И, присев на свою постель, он задумался над этим неразрешимым для него вопросом.
Василий Акимович Никифоров-Волгин
Любовь — книга Божия
Таких озорных ребят, как Филиппка Морозов да Агапка Бобриков, во всём городе не найти. Был ещё Борька Шпырь, но его недавно в исправительный дом отправили. Жили они на окраине города в трухлявом бревенчатом доме — окнами на кладбище. Окраина славилась пьянством, драками, воровством и опустившимся, лишённым сана дьяконом Даниилом — саженного роста и огромного голоса детиной.
Про Филиппку и Агапку здесь говорили: — Много видали озорных детушек, но таких ухарей ещё не доводилось!
Было им лет по девяти. Отец одного был тряпичник, а другого — переплётных дел мастер. Филиппка — маленький, коротконогий, пузатый, губы пятачком и с петушком на большой вихрастой голове. Всегда надутый и что-то обдумывающий. Ходил он в диковинных штанах — одна штанина была синяя, а другая жёлтая и с бубенчиками. Эти штаны, как сказывала ребячья молва, он стянул из ярмарочного балагана от мальчика-акробата. В своём наряде Филиппка зашёл как-то в церковь и до того рассмешил певчих, что те перестали петь. Церковный сторож вывел его вон. Филиппка стоял на паперти, разводил пухлыми руками и в недоумении бурчал:
— Удивительно, Марья Димитриевна!
Агапка был тощим, в веснушках, зоркоглазым и вёртким. Зиму и лето ходил в отцовском пиджаке и солдатской фуражке-бескозырке. Выправка у него военная. Где-то раздобыл ржавые шпоры и приладил к рваным своим опоркам. Агапка пуще всего обожает парады и похороны с музыкой. Матери своей он недавно заявил:
— Не называй меня больше Агапкой!
— А как же прикажете вас величать? — насмешливо спросила та.
Агапка звякнул шпорами и лихо ответил: — Суворовым!
Озорства с их стороны было всякого.

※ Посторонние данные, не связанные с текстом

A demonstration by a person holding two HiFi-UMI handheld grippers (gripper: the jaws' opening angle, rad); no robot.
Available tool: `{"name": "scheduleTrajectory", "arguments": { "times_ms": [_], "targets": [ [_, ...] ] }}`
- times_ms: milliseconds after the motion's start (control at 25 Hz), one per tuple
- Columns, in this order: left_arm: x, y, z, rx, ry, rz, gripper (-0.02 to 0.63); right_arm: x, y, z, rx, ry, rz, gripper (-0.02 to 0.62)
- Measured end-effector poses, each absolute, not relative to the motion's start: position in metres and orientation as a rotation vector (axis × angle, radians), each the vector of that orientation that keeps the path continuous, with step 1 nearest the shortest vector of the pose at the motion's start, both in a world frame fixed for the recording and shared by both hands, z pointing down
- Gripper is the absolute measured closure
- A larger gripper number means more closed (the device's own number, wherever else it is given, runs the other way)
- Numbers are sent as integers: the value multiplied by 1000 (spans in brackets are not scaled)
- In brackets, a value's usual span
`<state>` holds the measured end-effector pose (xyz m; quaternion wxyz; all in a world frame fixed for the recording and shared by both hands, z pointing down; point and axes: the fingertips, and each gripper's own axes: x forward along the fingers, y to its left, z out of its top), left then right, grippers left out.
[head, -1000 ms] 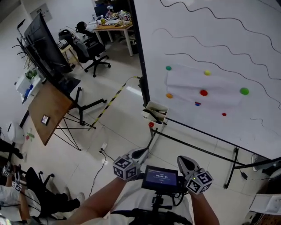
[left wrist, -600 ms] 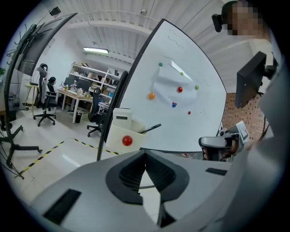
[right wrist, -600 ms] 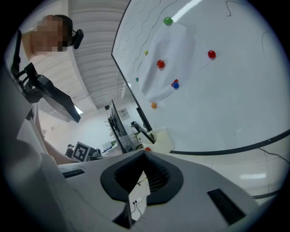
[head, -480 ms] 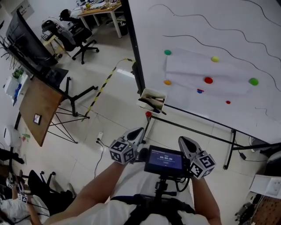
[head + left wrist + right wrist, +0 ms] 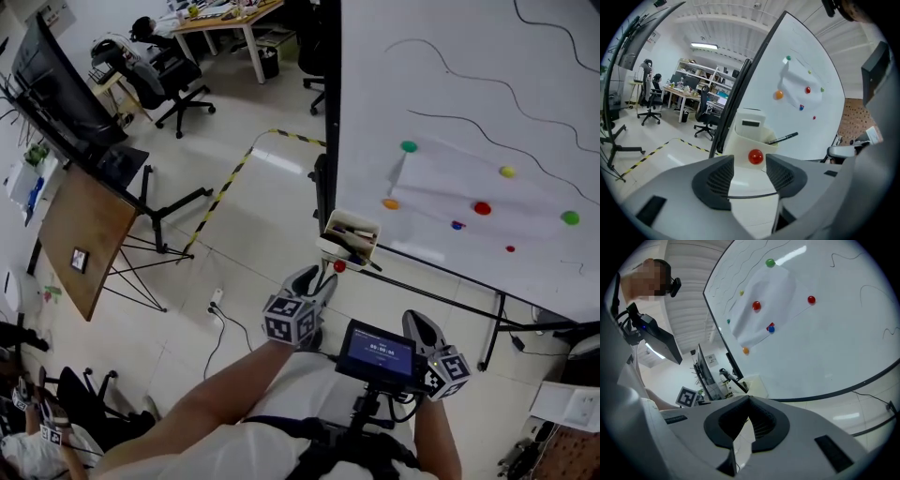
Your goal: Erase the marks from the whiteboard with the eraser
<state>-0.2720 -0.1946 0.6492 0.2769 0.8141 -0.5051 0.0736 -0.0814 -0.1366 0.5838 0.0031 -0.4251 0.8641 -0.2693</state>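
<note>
Two hand-held grippers face a whiteboard [image 5: 487,56] that rises ahead of and above both pairs of jaws; its wavy black marks [image 5: 511,94] lie well above the jaw line and look untouched, so erasing has probably not begun. A white holder [image 5: 740,143] hangs at the board's lower corner, straight ahead of the left jaws and apart from them; it keeps the writing tools beside the surface they serve. The left gripper [image 5: 750,162] has just been opening its jaws; they stand wide with nothing between the pads, and the holder shows only beyond the gap; the spread presumably prepares a pick. The right gripper [image 5: 749,401] has its jaws pressed together and empty, aimed at the board off to one side of the holder; it appears to wait. The eraser [image 5: 750,123] is probably the white block standing upright in the holder, beyond and slightly above the left jaws; that identification is uncertain. A black pen [image 5: 782,138] leans out toward the right-hand jaw; a red ball [image 5: 755,156] sits at the holder's front, centred in the gap.
</note>
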Motion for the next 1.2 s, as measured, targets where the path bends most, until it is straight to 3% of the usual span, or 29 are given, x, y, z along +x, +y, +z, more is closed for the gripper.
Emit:
{"name": "scheduleTrajectory", "arguments": {
  "times_ms": [280,480,680,920,1200],
  "targets": [
    [-274,-229,632,2186,-1507,184,311,-59,-140,588,-1397,2655,-871,589],
    [-264,-234,631,2254,-1612,449,303,-46,-143,592,-1391,2614,-916,589],
    [-256,-232,621,2301,-1720,669,309,-38,-142,593,-1376,2587,-960,589],
    [-240,-244,616,2351,-1696,649,342,-31,-144,591,-1367,2579,-961,589],
    [-239,-250,622,2380,-1676,630,330,-30,-145,594,-1358,2585,-986,589]
  ]
}}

На такие проделки, как стянуть на рынке рыбину и продать какой-нибудь тётеньке, разрисовать под зебру белого кота, перебить уличные фонари, забраться на колокольню и ударить в набат, смотрели сквозь пальцы и даже хвалили за молодечество.
Было озорство почище и злее, вызывавшее скандалы на всю окраину. Кривой кузнец Михайло дико ревновал свою некрасивую и пугливую жену. Сидит Михайло в пивной. Звякая шпорами, подходит к нему Агапка и шепчет:
— Дядя Михайло! У твоей жены дядя Сеня сидит, и оба чай пьют!
Обожжённый ревностью, Михайло срывается с места и прибегает домой.
— Изменщица! — рычит он, надвигаясь на жену с кулаками. — Где Сенька?
Та клянётся и крестится — ничего не ведает. Ошалевший Михайло стучится к Сеньке — молодому сапожному подмастерью.